People told us they enjoyed their meals which were nutritionally balanced. Drinks and snacks were readily available. People’s health and wellbeing was monitored and staff sought appropriate medical advice and support form health care professionals when people’s health and needs changed. On the day of our inspection a doctor had been called to see one person at the home in an emergency.

Staff had a good understanding of the needs of people. Staff had access to care records which contained details of the care and support people needed. People had been involved in pre-admission assessment process. The plans of care referred to by staff included basic details about the care and support needs of each person although staff we spoke with were aware of people’s individual preferences and daily routines.

People were supported to take part in hobbies and activities that were of interest to them, which helped to protect people from social isolation.

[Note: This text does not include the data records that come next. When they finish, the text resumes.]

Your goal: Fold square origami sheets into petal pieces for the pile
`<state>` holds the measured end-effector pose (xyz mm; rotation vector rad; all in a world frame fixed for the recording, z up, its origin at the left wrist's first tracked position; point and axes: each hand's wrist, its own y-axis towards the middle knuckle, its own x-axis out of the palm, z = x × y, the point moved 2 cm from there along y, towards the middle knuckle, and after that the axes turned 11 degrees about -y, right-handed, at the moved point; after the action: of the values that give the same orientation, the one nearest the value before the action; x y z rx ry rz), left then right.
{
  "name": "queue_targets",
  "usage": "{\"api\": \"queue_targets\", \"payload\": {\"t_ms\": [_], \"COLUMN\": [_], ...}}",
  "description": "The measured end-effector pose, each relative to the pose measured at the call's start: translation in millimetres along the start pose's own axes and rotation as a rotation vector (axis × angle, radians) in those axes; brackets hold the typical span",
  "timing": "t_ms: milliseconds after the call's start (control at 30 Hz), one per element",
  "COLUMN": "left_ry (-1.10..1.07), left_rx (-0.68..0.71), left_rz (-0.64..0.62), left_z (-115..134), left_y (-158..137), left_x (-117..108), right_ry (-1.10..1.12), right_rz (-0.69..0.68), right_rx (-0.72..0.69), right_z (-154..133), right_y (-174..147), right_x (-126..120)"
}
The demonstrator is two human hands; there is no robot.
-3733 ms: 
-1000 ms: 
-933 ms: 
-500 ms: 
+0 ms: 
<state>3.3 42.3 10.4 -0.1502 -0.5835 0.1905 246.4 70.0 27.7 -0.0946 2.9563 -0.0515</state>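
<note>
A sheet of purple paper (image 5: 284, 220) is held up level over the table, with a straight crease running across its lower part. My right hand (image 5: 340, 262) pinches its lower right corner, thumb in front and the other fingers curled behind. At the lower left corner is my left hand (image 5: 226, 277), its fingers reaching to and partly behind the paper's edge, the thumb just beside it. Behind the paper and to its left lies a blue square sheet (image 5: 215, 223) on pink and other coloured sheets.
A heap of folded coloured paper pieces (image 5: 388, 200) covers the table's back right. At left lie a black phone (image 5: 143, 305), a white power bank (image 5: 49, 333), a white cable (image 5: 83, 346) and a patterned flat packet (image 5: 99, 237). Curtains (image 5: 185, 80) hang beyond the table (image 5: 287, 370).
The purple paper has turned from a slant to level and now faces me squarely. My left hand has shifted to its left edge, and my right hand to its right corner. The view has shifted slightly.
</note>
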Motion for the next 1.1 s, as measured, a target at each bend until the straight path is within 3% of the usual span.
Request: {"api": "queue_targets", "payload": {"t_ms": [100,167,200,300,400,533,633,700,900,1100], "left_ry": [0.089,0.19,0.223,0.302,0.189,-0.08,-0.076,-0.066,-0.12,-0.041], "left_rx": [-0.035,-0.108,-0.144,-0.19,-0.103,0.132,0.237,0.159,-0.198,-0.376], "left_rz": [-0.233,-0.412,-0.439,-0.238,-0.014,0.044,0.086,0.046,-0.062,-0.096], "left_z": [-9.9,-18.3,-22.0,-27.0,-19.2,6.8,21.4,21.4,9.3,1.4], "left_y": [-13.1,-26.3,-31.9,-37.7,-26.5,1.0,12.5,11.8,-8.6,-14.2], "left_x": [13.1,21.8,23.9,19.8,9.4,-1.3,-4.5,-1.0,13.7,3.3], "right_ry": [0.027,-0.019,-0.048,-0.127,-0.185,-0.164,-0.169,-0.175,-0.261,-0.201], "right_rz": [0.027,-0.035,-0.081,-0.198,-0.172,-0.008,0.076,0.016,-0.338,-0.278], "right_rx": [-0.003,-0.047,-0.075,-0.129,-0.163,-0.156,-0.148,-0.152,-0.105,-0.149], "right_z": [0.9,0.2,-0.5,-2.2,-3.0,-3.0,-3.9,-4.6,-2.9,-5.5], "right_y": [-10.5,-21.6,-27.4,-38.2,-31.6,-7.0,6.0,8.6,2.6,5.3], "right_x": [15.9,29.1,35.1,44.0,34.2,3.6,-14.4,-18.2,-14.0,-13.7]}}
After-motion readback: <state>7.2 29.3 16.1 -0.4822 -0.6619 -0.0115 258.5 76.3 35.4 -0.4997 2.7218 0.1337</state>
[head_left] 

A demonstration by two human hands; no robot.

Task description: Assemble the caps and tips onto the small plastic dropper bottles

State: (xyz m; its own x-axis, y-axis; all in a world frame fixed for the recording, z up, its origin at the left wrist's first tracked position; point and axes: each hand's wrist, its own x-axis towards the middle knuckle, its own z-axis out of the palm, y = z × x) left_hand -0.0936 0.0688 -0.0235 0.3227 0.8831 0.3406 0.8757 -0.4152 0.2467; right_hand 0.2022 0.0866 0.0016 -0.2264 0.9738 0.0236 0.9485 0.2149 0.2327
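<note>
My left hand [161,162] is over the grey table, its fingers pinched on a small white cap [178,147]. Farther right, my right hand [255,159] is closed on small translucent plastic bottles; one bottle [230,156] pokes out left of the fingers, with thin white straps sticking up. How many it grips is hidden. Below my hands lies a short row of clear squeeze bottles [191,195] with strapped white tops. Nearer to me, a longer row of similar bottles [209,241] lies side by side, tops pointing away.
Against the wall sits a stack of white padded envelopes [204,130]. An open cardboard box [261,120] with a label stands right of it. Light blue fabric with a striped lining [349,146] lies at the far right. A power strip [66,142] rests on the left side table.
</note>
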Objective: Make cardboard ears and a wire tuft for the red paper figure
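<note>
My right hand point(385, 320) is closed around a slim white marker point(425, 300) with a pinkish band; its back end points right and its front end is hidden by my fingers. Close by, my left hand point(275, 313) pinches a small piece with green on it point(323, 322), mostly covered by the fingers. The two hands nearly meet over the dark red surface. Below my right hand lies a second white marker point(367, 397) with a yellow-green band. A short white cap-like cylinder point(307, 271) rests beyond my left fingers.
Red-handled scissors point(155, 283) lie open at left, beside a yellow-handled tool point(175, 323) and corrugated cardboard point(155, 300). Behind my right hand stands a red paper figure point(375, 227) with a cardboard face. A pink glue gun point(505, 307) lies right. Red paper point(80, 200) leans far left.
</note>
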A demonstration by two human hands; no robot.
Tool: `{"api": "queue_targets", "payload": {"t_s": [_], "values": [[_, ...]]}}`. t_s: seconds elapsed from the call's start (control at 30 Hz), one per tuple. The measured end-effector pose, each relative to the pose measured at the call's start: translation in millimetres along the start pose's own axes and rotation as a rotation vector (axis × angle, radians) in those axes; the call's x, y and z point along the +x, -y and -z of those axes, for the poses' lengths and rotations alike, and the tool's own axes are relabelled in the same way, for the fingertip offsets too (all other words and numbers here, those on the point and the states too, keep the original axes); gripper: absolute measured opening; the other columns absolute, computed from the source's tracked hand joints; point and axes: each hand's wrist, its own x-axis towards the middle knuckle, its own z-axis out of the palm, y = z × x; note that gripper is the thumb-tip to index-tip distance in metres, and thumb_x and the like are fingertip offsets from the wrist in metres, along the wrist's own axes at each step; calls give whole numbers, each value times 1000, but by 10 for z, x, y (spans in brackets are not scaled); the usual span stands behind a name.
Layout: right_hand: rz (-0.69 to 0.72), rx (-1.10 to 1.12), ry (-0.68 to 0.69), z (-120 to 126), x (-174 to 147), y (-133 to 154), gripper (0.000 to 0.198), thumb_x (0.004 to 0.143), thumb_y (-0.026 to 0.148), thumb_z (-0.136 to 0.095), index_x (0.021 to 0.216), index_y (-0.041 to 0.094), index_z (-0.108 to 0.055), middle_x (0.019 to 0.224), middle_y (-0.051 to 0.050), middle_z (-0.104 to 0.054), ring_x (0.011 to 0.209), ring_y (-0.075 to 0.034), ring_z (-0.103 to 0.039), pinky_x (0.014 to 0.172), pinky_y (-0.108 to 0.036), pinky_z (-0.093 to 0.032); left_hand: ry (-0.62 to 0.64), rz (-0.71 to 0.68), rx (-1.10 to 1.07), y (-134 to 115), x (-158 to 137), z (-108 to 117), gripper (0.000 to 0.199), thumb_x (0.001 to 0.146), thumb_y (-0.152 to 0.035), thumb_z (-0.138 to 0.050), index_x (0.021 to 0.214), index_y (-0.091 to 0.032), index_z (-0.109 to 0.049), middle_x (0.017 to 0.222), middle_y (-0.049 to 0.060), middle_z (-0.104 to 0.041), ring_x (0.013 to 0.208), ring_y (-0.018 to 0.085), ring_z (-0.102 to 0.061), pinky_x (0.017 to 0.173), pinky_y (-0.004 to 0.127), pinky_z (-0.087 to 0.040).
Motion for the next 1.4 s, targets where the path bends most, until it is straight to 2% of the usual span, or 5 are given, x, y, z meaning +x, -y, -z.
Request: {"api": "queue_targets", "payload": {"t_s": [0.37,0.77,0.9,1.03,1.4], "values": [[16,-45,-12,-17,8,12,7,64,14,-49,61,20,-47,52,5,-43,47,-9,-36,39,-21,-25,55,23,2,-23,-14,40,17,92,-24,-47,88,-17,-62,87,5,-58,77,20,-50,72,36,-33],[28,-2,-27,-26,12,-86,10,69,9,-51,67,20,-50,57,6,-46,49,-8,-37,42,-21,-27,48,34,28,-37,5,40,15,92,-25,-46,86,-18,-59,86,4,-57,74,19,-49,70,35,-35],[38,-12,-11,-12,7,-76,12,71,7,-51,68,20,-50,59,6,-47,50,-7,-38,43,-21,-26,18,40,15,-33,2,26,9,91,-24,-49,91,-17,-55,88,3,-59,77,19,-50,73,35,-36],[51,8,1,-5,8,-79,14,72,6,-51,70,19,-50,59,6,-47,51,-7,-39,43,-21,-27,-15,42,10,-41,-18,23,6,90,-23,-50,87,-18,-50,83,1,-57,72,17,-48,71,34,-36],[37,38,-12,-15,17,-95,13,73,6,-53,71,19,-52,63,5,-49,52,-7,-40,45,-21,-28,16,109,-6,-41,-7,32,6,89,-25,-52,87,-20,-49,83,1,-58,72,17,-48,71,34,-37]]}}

The provider’s complaints procedure was accessible to people who used the service, relatives and other visitors to the home. Advocacy services were available to people if they needed them. People told us that staff treated them with dignity and respect and we had observed this to be the case. The provider took action in response to concerns or issues raised about any aspects of the care delivered.

The registered manager understood their responsibilities and demonstrated a commitment to provide quality care. They were open and welcomed feedback from people who used the service, relatives of people who used service, health and social care professionals and staff.

Staff knew they could make comments or raise concerns about the way the service was run with the management team and knew it would be acted on. There was a clear management structure and procedures in place to ensure concerns were address.

The provider had systems in place to ensure the service was managed and run properly. Procedures were in place to monitor and analyse the information to assess the quality of service provided.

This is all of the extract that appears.